7ー2
格納庫に収容されても、コクピットから降りることができなかった。
さっきまで笑っていて、そこで生きていたテリーさんが、死んだ?
本当に?
まだ宇宙に脱出しているんじゃないだろうか。
そう思った僕の耳に、整備士さんの声が響く。
『アキラよぅ。あんたも死に近い人生を送ってきたんだろうけど、テリーはもういないんだ。
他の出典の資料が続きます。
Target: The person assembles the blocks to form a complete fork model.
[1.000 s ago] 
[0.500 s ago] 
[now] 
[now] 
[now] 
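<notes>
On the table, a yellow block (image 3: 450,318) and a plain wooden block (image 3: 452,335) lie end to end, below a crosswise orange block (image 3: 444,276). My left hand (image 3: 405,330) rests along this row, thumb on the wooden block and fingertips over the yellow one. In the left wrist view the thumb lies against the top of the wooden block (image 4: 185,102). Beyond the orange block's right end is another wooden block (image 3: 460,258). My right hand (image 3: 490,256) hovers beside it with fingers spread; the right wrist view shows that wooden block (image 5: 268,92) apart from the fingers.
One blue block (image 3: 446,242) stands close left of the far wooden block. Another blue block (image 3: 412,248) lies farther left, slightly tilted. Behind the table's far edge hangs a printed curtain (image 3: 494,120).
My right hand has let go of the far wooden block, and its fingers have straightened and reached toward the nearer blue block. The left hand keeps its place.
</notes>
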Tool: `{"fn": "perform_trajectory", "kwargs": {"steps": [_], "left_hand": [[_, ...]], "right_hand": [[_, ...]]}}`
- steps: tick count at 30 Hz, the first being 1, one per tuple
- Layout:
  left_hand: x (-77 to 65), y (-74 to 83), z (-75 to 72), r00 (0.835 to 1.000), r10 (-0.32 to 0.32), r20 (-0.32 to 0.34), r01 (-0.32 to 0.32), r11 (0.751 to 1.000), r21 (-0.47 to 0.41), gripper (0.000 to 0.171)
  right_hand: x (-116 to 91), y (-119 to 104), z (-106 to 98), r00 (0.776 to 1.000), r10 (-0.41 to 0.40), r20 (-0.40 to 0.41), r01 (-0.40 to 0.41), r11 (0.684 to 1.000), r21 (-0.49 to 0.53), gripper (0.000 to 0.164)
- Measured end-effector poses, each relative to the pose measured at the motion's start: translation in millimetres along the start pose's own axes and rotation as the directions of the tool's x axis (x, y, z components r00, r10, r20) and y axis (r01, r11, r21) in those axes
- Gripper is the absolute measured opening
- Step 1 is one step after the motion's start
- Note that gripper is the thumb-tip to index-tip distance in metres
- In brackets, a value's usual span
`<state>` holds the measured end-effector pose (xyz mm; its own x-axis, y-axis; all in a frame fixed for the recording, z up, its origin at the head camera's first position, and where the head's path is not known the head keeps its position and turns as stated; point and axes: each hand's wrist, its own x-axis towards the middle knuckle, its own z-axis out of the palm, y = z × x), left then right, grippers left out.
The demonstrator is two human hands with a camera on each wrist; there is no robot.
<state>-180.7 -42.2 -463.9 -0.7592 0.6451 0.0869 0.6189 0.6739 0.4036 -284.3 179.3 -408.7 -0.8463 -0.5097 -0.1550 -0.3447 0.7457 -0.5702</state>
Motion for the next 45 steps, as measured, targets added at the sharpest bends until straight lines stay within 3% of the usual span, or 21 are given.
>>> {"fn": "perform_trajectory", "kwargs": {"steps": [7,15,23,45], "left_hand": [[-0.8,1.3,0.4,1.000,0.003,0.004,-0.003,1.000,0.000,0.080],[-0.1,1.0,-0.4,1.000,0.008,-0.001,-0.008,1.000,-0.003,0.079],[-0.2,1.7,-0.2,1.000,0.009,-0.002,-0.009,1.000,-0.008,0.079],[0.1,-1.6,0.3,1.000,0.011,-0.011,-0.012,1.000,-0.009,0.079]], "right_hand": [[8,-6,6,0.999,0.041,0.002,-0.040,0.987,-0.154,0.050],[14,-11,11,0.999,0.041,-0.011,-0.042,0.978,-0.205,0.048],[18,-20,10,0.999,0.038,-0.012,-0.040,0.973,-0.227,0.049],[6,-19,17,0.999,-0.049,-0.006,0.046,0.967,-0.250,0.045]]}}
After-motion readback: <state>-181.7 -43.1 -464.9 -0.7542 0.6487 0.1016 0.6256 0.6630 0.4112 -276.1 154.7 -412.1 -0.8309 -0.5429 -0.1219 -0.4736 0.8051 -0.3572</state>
アキラをかばって死んだ。それが現実だ』
現実?
死は、僕にとって近いものだった。
それが、ゼロゴーに乗ったことで遠ざかったような気がしていた。
あの時。
サーシャに斬りかかられてきた時も、もしかしたらゼロゴーが守ってくれるんじゃないかと心のどこかで思っていた。
だけど、違った。
僕は、殺されるところだった。
そして、そんな僕をかばって、テリーさんが死んでしまったんだ。
死って、なんだろう?
無?
それとも……。
僕は、僕のせいで、テリーさんが死んだ?
生きろって言われた。
生きろって――。
「っがはっ」
ヘルメットの中で胃液を吐いた。
《心拍数上昇。このままだと危険です》
アイシアはそれでも、僕を生かそうとしている。
『悪いけどこっちも仕事なんだ。強制的に降りてもらうぞ』
整備士さんの声が聞こえて、そして僕は気を失った。
▶ ▶ ▶ ▶ ▶
目が覚めたら、医務室のベッドで横になっていた。
嗅ぎ慣れた消毒液のにおいと、ドクターのすすり泣きが聞こえる。
「ん? ああ、起きたのね、アキラ」
それでも、僕が目覚めると、ドクターは涙を拭いて笑顔を見せた。
「栄養剤を点滴してるから」
ああ、って納得した。知らない間に点滴されていることなんて、慣れっこだった。
「僕は……」
なぜ、僕が生かされたのだろう?
生きることに贅沢になったと自覚したけど、こんな結末望んでないっ。
「っわぁ〜っ!!」
「うるさいっ!!」
ナナミさんの声だった。
「叫びたいのはドクターの方なんだよ。アキラくんは生かされた。だったらその命をきちんと受け止めなさいよっ!!」
命を受け止める?
それって、どういうこと?
「アキラ。テリーは死んだの。でも、あなたのせいじゃないのよって、そう言って欲しい? だったらごめんね。わたし、今はあなたに優しくしてあげる余裕なんてないわ」
それか、現実。
僕のせいで、僕が油断しなければ、テリーさんは死ななかったのに。それなのにっ。
みんなを守る。守りたい、なんて言っておきながら、このざまだ。
「ねぇ、アキラくん。わたしたち、生かされてる分ずるをしているけれど、テリーさんの死を受け入れないのは、もっとずるいことだよ」
ナナミさんの声が、やたらに冷たく響いた。
こんな時に優しい言葉をかけて欲しいなんて、そんなことあるわけないんだ。